When my husband saw me, he liked it straightaway. 

I must admit, it took a little while for me to warm to it...and even now I'm not sure it really suits me. But I don't particularly care...because the boost in confidence from facing one of my (albeit "little") fears has been so rewarding and motivating, that I've already started working towards another challenge that I've always wanted to do (but didn't!) - Compete in a 10km race. 
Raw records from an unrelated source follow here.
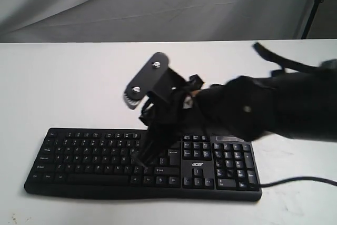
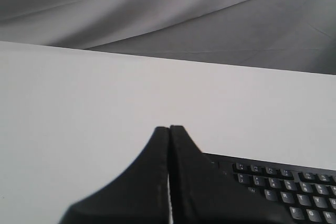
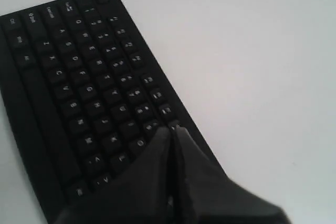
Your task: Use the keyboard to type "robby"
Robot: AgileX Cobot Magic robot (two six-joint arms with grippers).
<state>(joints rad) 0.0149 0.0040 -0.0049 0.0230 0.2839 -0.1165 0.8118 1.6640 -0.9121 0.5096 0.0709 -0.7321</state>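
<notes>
The black keyboard (image 1: 89, 154) with white legends lies near the table's front edge, number pad and "acer" logo to the right. My right gripper (image 1: 139, 157) reaches across from the right, shut and empty, with its tip down over the letter keys. In the right wrist view the closed fingertips (image 3: 172, 130) sit over the upper rows of the keyboard (image 3: 79, 77), near the O key; whether they touch a key I cannot tell. My left gripper (image 2: 169, 128) is shut on nothing, held beside a far corner of the keyboard (image 2: 283, 187). It does not show in the exterior view.
A thin black cable (image 1: 300, 180) runs from the keyboard's right end off to the right. The white table (image 1: 63, 82) extends behind and left of the keyboard. Grey cloth (image 1: 158, 3) hangs at the back.
</notes>
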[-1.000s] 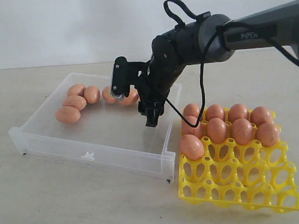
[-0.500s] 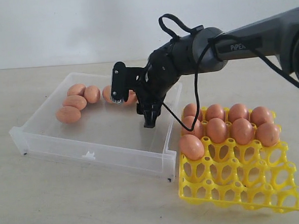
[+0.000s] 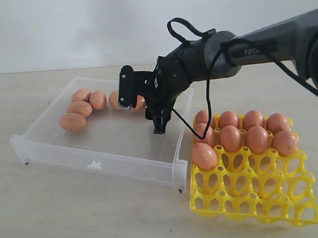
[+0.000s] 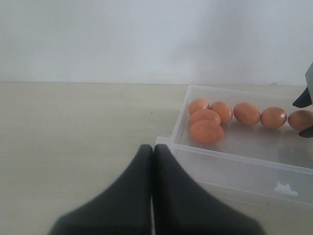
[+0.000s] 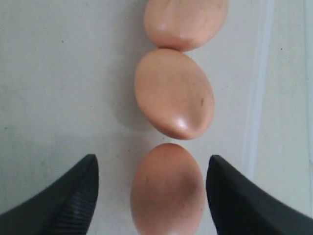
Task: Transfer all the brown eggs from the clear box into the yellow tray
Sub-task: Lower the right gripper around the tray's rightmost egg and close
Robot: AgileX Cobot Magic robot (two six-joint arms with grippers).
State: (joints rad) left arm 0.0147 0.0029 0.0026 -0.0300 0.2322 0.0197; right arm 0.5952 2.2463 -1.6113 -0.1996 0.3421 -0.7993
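Observation:
Several brown eggs (image 3: pixel 79 109) lie along the back of the clear box (image 3: pixel 96 155). Several more fill the far rows of the yellow tray (image 3: pixel 261 199), and one egg (image 3: pixel 204 155) sits in a nearer row. My right gripper (image 3: pixel 143 108) hangs open inside the box over the rightmost eggs. In the right wrist view, one egg (image 5: pixel 166 191) lies between the fingers of the right gripper (image 5: pixel 152 164) with gaps on both sides, and two more eggs (image 5: pixel 173 93) line up beyond it. My left gripper (image 4: pixel 153 149) is shut and empty, just outside the box's near corner (image 4: pixel 164 142).
The box's right wall (image 3: pixel 179 163) stands close to the tray's left edge. A black cable (image 3: pixel 214 88) loops off the right arm above the tray. The box's front tab (image 3: pixel 93 166) points toward the table's front.
The right arm has shifted a little to the left and toward the back, bringing the open gripper closer over the rightmost eggs in the box. The eggs have not moved.

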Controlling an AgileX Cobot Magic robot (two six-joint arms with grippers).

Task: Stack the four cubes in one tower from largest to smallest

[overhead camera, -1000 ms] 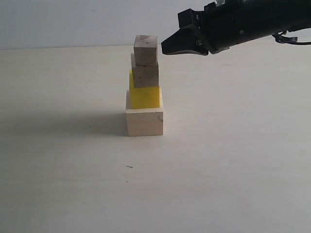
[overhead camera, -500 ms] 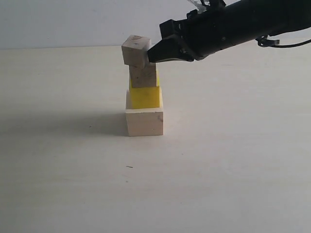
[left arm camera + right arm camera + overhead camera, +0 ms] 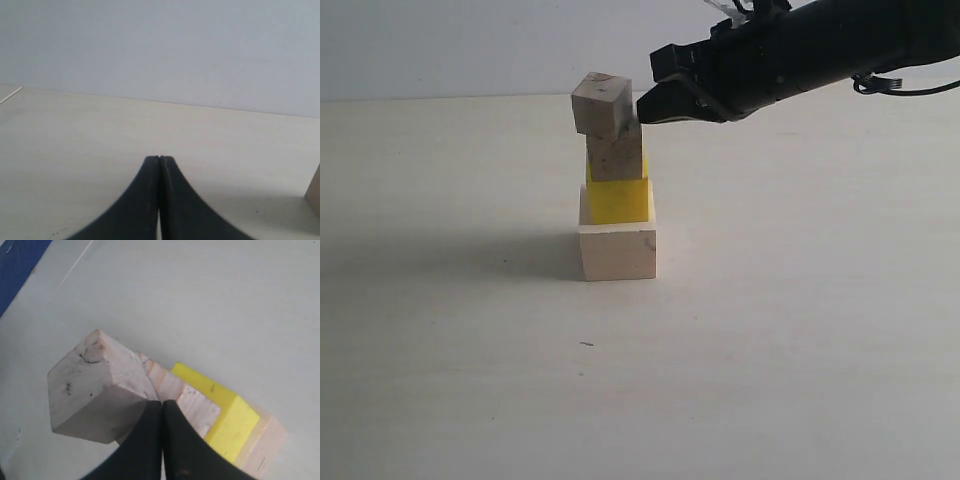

I realise that the things I accomplish (off my list) are not what's truly important, but who I become in the process, is. The items on my list are things I really want to do, but they all scare me a little bit too. All of them require me to become more than I currently am. 

And that's a good thing.

I think this little graphic sums it up perfectly...

I'm ready to leave Comfort Zone cul-de-sac (it's a dead-end street), and go where the magic happens.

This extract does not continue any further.